## What is being asked:
Entries follow. Give back exactly the lines starting at the one containing "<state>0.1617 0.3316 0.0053" and ending at the one containing "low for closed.", and no other lines.

## Working data:
····················

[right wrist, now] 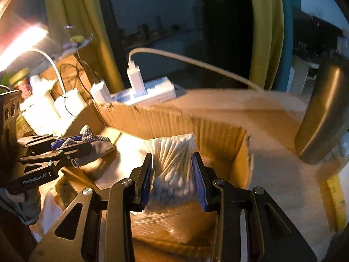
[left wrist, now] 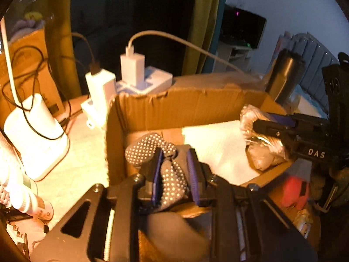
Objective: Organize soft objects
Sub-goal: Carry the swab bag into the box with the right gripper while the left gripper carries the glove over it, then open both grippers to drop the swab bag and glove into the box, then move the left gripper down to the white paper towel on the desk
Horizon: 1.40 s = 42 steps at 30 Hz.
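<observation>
Over the open box (left wrist: 174, 107), the left hand-held gripper (left wrist: 174, 172) pinches a dotted glove (left wrist: 152, 150); the right hand-held gripper (right wrist: 172, 174) pinches a bag of swabs (right wrist: 172, 159).

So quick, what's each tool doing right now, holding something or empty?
Left tool: closed on a grey dotted sock, over the cardboard box.
Right tool: closed on a clear bag of cotton swabs, over the same box.
</observation>
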### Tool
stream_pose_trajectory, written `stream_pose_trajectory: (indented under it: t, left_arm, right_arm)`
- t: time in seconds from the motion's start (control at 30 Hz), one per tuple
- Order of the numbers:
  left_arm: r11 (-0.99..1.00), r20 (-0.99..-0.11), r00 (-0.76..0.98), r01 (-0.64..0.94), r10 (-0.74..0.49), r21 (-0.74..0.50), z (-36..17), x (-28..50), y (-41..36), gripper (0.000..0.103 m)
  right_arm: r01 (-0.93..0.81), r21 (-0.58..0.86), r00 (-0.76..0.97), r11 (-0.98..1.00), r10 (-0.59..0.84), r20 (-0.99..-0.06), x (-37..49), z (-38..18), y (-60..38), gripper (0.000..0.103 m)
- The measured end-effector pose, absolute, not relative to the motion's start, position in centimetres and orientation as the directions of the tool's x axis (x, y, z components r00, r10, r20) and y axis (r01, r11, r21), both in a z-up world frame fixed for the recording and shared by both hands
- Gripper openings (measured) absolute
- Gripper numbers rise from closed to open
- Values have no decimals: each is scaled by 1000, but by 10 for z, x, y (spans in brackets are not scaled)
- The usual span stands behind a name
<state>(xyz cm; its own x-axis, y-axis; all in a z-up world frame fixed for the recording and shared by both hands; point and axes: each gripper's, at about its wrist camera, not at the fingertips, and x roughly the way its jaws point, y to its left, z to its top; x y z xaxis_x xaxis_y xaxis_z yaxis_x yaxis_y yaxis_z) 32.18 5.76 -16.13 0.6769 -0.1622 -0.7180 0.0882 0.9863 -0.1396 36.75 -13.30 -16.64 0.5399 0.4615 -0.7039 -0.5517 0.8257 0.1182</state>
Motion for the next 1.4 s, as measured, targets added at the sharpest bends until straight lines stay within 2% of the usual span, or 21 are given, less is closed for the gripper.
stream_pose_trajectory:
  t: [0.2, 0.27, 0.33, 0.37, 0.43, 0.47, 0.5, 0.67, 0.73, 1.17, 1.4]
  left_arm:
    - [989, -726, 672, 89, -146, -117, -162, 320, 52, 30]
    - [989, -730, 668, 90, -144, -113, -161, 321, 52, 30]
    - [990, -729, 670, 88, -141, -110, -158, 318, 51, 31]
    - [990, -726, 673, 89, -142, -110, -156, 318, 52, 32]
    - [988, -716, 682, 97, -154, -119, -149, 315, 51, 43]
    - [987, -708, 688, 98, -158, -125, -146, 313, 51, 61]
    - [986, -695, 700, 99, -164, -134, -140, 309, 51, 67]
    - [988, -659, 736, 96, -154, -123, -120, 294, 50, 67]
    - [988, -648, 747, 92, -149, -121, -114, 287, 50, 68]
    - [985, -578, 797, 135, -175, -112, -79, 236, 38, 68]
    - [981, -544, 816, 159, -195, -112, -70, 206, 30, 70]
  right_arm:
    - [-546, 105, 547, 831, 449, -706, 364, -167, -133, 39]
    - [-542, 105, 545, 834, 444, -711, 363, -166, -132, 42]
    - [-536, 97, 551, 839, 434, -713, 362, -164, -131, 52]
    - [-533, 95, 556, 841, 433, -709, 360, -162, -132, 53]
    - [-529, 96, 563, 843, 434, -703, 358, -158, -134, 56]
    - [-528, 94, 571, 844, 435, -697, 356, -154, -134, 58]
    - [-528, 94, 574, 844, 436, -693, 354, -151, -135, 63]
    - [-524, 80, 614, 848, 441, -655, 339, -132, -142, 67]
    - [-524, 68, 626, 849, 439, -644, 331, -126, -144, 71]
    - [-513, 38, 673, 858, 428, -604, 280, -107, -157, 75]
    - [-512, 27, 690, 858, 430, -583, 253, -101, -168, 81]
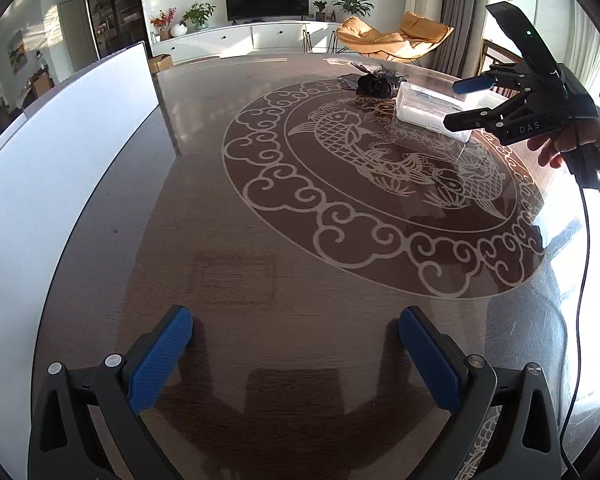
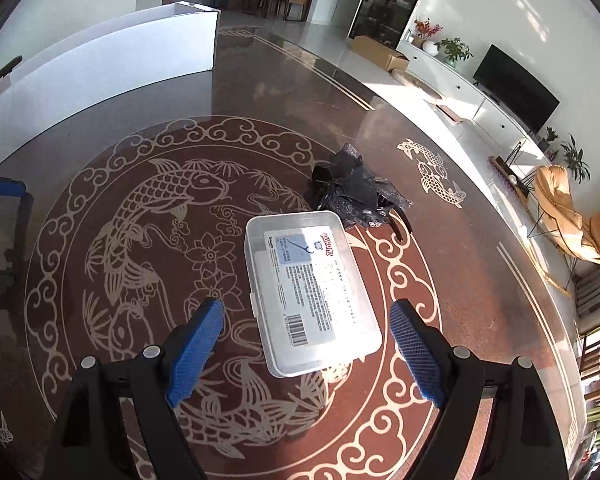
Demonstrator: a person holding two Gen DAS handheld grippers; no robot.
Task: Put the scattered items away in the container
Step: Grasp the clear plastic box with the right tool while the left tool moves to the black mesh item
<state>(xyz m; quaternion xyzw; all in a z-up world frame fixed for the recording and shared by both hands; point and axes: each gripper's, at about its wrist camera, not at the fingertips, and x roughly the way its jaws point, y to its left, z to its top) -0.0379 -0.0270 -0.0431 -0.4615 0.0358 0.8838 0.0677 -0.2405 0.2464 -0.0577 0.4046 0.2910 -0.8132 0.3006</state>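
Plastic box (image 2: 310, 292), clear, with a printed label on its closed lid, sits on the glass tabletop (image 2: 284, 92) over the carp medallion. From it everything else is placed: a crumpled heap of dark, glittery items (image 2: 354, 190) lies just beyond its far end, touching or nearly so. Nothing from that heap appears to have been moved into the box, so the tidying looks barely started, with the lid probably yet to be opened. Nearest the box, the right gripper (image 2: 306, 344) hovers with jaws spread wide and empty, straddling the box's near end without touching. Well apart from the box, the left gripper (image 1: 296, 354) hangs over bare table, also open and empty.
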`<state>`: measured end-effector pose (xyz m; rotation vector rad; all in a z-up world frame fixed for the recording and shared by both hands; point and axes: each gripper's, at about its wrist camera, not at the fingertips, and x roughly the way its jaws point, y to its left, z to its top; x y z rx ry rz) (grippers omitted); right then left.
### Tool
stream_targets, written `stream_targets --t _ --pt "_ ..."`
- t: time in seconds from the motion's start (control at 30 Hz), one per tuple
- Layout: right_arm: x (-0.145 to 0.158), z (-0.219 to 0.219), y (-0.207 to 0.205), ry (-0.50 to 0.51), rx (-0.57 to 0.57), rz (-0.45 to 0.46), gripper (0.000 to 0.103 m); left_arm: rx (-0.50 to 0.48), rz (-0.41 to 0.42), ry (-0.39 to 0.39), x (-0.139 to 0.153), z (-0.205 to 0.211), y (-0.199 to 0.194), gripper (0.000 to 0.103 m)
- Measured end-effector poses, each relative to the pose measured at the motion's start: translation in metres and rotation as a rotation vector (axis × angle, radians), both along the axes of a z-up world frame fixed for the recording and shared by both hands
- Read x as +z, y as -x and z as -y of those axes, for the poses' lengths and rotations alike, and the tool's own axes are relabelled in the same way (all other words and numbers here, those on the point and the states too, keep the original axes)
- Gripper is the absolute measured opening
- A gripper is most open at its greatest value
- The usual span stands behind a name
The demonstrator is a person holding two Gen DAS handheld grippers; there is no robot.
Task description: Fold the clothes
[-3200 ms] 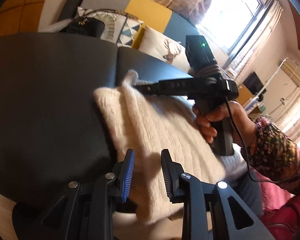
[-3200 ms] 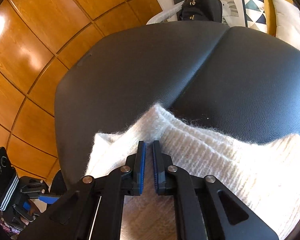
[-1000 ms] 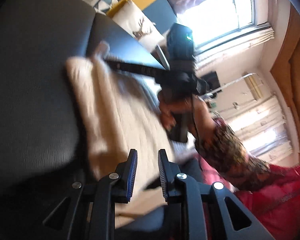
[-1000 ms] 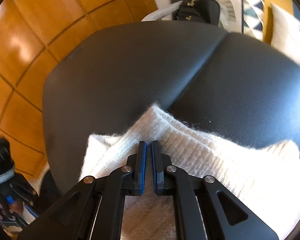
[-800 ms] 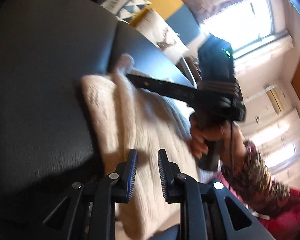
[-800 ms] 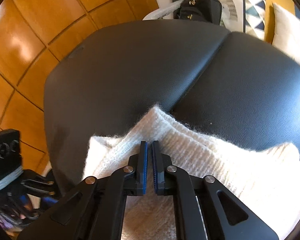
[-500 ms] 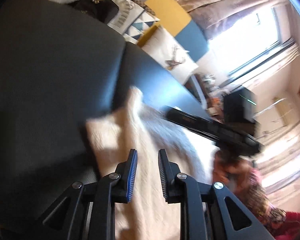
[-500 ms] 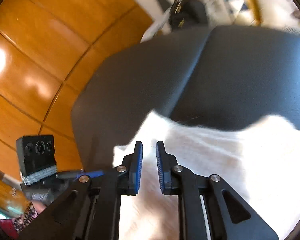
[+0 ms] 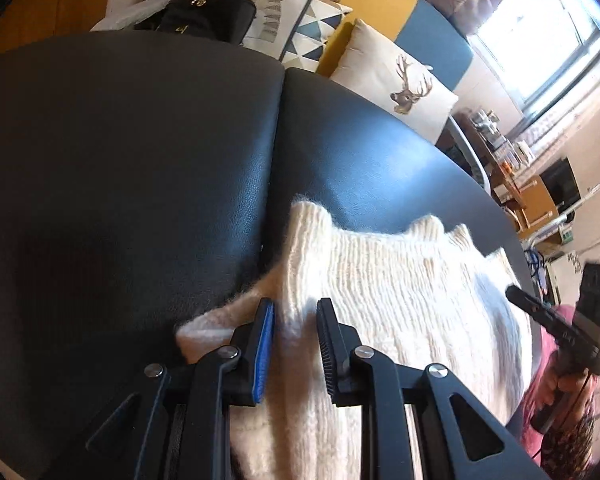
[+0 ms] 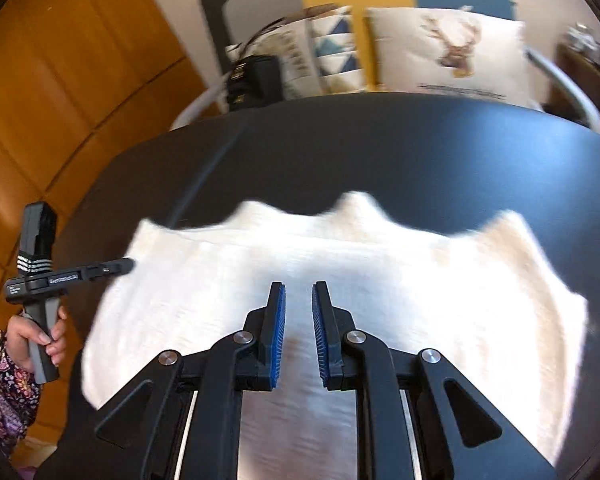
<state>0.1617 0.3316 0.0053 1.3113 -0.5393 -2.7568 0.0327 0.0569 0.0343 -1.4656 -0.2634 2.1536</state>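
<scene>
A fluffy white knitted sweater (image 9: 400,300) (image 10: 340,256) lies spread on a black leather seat (image 9: 140,140) (image 10: 380,148). My left gripper (image 9: 296,320) hovers over the sweater's near left corner. Its jaws are a little apart, and the knit shows in the gap with no pad pressing on it. My right gripper (image 10: 299,316) hangs over the middle of the sweater, its jaws slightly apart with nothing pinched. Each wrist view shows the other tool held in a hand: the right gripper (image 9: 514,294) beyond the sweater's right edge, the left gripper (image 10: 126,264) at the sweater's left edge.
A seam (image 9: 276,140) splits the seat into two cushions. Behind the seat are a black handbag (image 9: 204,8) (image 10: 252,76), a triangle-pattern pillow (image 9: 288,12) and a deer pillow (image 9: 400,80) (image 10: 448,48). Wooden floor (image 10: 60,80) lies to the left. Cluttered furniture (image 9: 540,184) stands at the right.
My right gripper let go of the sweater's raised fold, parted its jaws and swung right across the garment. The left gripper tilted and shifted over the left corner. The fold has dropped flat.
</scene>
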Motion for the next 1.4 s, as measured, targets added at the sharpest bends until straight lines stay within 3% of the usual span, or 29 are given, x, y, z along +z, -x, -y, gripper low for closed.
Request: stream_targets --t 0.1,0.27,0.33,0.43,0.5,0.57,0.67,0.73,0.8,0.87,0.97,1.03,1.13,1.23,1.27,1.3,1.4 --pt "-0.006 -0.028 -0.012 -0.003 -0.101 0.002 0.015 0.024 0.007 -0.028 -0.008 -0.004 0.002 0.022" --pt "-0.013 -0.050 -0.015 0.008 -0.164 0.009 0.015 0.103 0.011 -0.114 -0.016 -0.001 0.001 0.023" --pt "-0.012 -0.053 -0.014 -0.054 -0.192 0.013 0.018 0.134 0.008 -0.153 -0.018 0.005 -0.003 0.023" --pt "-0.005 -0.061 -0.012 -0.190 -0.261 -0.004 0.031 0.153 -0.020 -0.169 -0.020 0.003 -0.006 0.023" --pt "-0.003 -0.065 -0.009 -0.251 -0.286 -0.001 0.050 0.154 -0.060 -0.145 -0.020 0.000 -0.011 0.023" --pt "-0.004 -0.069 -0.003 -0.306 -0.297 0.019 0.059 0.144 -0.108 -0.094 -0.018 -0.006 -0.015 0.023" --pt "-0.019 -0.072 0.010 -0.368 -0.278 0.083 0.059 0.126 -0.157 -0.030 -0.015 -0.012 -0.018 0.023" --pt "-0.032 -0.074 0.019 -0.356 -0.259 0.139 0.046 0.118 -0.168 -0.011 -0.013 -0.009 -0.021 0.022" --pt "-0.036 -0.078 0.015 -0.335 -0.279 0.119 0.021 0.117 -0.180 -0.008 -0.010 -0.008 -0.022 0.017" --pt "-0.031 -0.090 0.009 -0.305 -0.354 0.090 0.011 0.140 -0.185 -0.010 -0.011 -0.005 -0.023 0.013" --pt "-0.036 -0.112 0.000 -0.249 -0.454 0.089 0.010 0.177 -0.190 -0.011 -0.012 -0.001 -0.026 0.014" --pt "-0.036 -0.115 -0.001 -0.230 -0.450 0.085 0.011 0.188 -0.203 0.008 -0.009 -0.003 -0.028 0.016" --pt "-0.022 -0.112 -0.011 -0.218 -0.441 0.033 0.022 0.249 -0.209 -0.011 0.005 0.001 -0.036 0.020" --pt "0.002 -0.097 -0.025 -0.186 -0.427 -0.074 0.026 0.322 -0.237 -0.119 0.023 0.005 -0.045 0.025" --pt "0.010 -0.089 -0.028 -0.161 -0.399 -0.121 0.034 0.336 -0.251 -0.149 0.028 0.003 -0.047 0.027" --pt "0.016 -0.078 -0.025 -0.146 -0.341 -0.141 0.045 0.340 -0.264 -0.145 0.032 -0.004 -0.048 0.029" --pt "0.035 -0.040 -0.009 -0.103 -0.150 -0.165 0.057 0.265 -0.240 0.007 0.032 -0.048 -0.039 0.032"
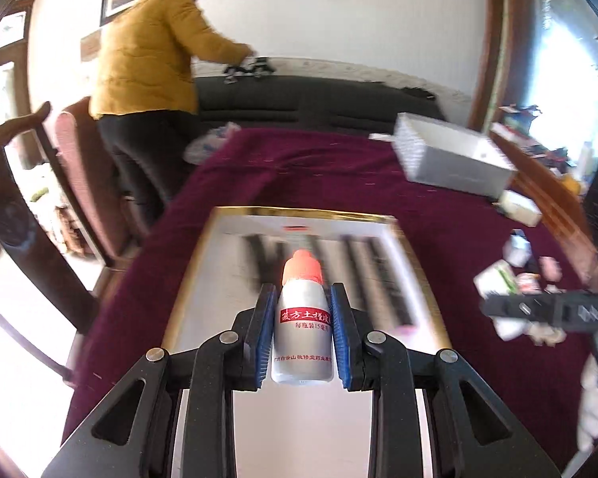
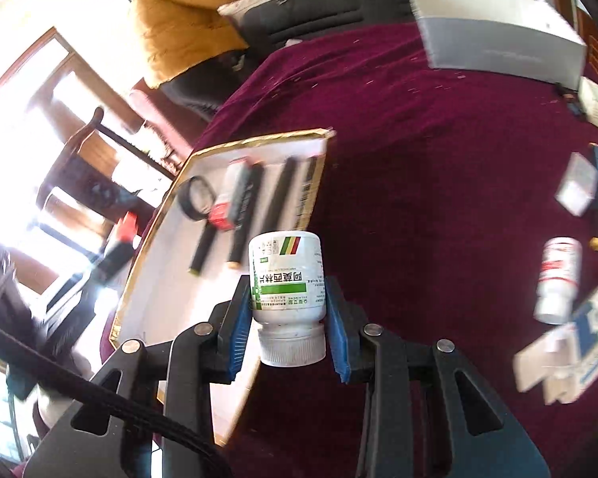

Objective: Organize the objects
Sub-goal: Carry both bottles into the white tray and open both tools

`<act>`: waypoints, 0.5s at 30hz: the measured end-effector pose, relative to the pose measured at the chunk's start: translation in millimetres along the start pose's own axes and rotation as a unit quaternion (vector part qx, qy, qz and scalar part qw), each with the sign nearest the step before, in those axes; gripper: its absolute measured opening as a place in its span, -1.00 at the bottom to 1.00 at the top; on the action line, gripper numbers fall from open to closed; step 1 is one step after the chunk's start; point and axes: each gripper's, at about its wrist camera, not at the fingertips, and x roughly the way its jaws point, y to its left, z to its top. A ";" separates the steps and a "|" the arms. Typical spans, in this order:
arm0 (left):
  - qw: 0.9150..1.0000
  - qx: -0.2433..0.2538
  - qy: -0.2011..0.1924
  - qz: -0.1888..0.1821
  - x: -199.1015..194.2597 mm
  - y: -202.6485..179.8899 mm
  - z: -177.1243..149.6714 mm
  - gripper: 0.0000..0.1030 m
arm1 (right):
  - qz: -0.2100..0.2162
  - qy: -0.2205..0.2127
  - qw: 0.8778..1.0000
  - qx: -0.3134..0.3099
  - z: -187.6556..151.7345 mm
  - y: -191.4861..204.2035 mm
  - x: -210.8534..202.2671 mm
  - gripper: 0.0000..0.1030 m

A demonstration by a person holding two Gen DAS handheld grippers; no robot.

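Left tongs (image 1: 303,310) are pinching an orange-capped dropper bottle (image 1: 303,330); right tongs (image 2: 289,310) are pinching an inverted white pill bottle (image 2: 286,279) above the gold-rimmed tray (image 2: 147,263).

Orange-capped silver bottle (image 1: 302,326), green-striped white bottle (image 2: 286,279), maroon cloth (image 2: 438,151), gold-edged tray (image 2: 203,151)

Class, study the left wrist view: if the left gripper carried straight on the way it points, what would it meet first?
Probably the shallow white gold-rimmed tray. The left gripper, clamped on a small silver orange-capped bottle, points down over it, toward the blurred black sticks lying inside. Depth is uncertain.
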 end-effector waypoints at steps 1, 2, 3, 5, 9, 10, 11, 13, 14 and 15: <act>1.000 -0.001 0.005 0.014 7.0 9.5 2.5 -0.56 | 0.004 0.005 1.000 -0.002 -0.4 6.2 7.4 -0.37; 1.000 -0.003 0.009 0.023 13.2 16.4 3.4 -0.56 | 0.006 0.010 1.000 -0.004 -1.1 12.4 14.1 -0.37; 0.999 -0.006 0.019 0.029 22.4 25.1 5.1 -0.56 | 0.008 0.013 1.000 -0.006 -4.2 18.0 18.4 -0.37; 0.999 -0.007 0.032 0.039 36.4 33.1 3.9 -0.56 | 0.013 0.023 1.000 -0.012 -6.9 28.5 29.6 -0.37; 0.997 -0.012 0.061 0.045 64.5 48.3 1.5 -0.56 | 0.016 0.046 0.999 -0.025 -11.3 48.3 54.4 -0.37; 0.997 -0.012 0.066 0.046 70.3 50.1 2.2 -0.56 | 0.016 0.051 0.998 -0.028 -12.0 52.8 60.7 -0.37; 0.996 -0.007 0.070 0.049 74.8 48.8 3.9 -0.56 | 0.017 0.056 0.998 -0.030 -12.7 57.4 66.7 -0.37; 0.995 -0.002 0.086 0.049 84.7 48.5 5.4 -0.56 | 0.017 0.066 0.997 -0.037 -14.2 66.0 77.6 -0.37; 0.994 -0.001 0.094 0.048 87.5 49.9 6.2 -0.56 | 0.016 0.070 0.997 -0.041 -14.0 69.5 83.0 -0.37; 0.994 0.001 0.099 0.048 91.5 50.2 8.4 -0.56 | 0.014 0.074 0.996 -0.044 -13.9 72.9 89.2 -0.37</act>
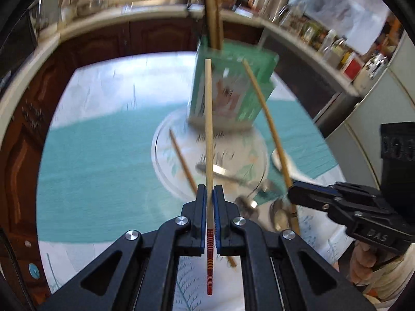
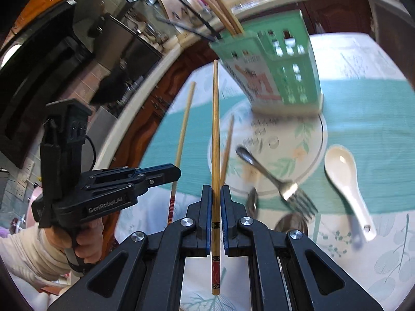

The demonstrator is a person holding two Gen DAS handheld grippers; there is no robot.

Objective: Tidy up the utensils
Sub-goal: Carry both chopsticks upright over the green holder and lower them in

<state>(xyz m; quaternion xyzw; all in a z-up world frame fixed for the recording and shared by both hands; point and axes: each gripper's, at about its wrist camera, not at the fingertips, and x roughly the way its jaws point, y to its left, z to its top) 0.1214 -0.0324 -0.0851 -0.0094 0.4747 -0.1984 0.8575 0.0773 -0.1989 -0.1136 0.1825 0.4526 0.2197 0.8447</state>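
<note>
Left wrist view: left tongs (image 1: pixel 209 197) clamped on pale wooden chopstick with red-striped end (image 1: pixel 209 140), tip aimed up toward green perforated plastic utensil holder (image 1: pixel 228 90). Holder standing on round glass turntable (image 1: pixel 166 171) atop table with teal and white leaf-print cloth (image 1: pixel 98 160), several brown chopsticks (image 1: pixel 213 18) already upright inside. Right tongs (image 1: pixel 291 194) at right edge, pinching darker bamboo chopstick (image 1: pixel 264 108).

Right wrist view: right tongs (image 2: pixel 215 194) closed on golden bamboo chopstick with black-and-red decorated end (image 2: pixel 215 129), raised above table (image 2: pixel 363 103). Left tongs (image 2: pixel 179 173) at left, gripping striped chopstick. Loose brown chopstick (image 2: pixel 228 140) lying on turntable edge. Steel fork (image 2: pixel 275 178), steel spoon (image 2: pixel 291 223) and white ceramic soup spoon (image 2: pixel 342 173) lying on cloth near holder (image 2: pixel 285 77).
</note>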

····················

## Reply:
<state>0.1617 0.3316 0.0053 1.3113 -0.5393 -2.7568 0.0327 0.0569 0.0343 -1.4656 -0.2634 2.1536</state>
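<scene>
A fluffy white knitted sweater (image 9: 400,300) (image 10: 340,256) lies spread on a black leather seat (image 9: 140,140) (image 10: 380,148). My left gripper (image 9: 296,320) hovers over the sweater's near left corner. Its jaws are a little apart, and the knit shows in the gap with no pad pressing on it. My right gripper (image 10: 299,316) hangs over the middle of the sweater, its jaws slightly apart with nothing pinched. Each wrist view shows the other tool held in a hand: the right gripper (image 9: 514,294) beyond the sweater's right edge, the left gripper (image 10: 126,264) at the sweater's left edge.
A seam (image 9: 276,140) splits the seat into two cushions. Behind the seat are a black handbag (image 9: 204,8) (image 10: 252,76), a triangle-pattern pillow (image 9: 288,12) and a deer pillow (image 9: 400,80) (image 10: 448,48). Wooden floor (image 10: 60,80) lies to the left. Cluttered furniture (image 9: 540,184) stands at the right.
My right gripper let go of the sweater's raised fold, parted its jaws and swung right across the garment. The left gripper tilted and shifted over the left corner. The fold has dropped flat.
</scene>
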Motion for the next 1.4 s, as measured, targets added at the sharpest bends until straight lines stay within 3% of the usual span, or 29 are given, x, y, z along +z, -x, -y, gripper low for closed.

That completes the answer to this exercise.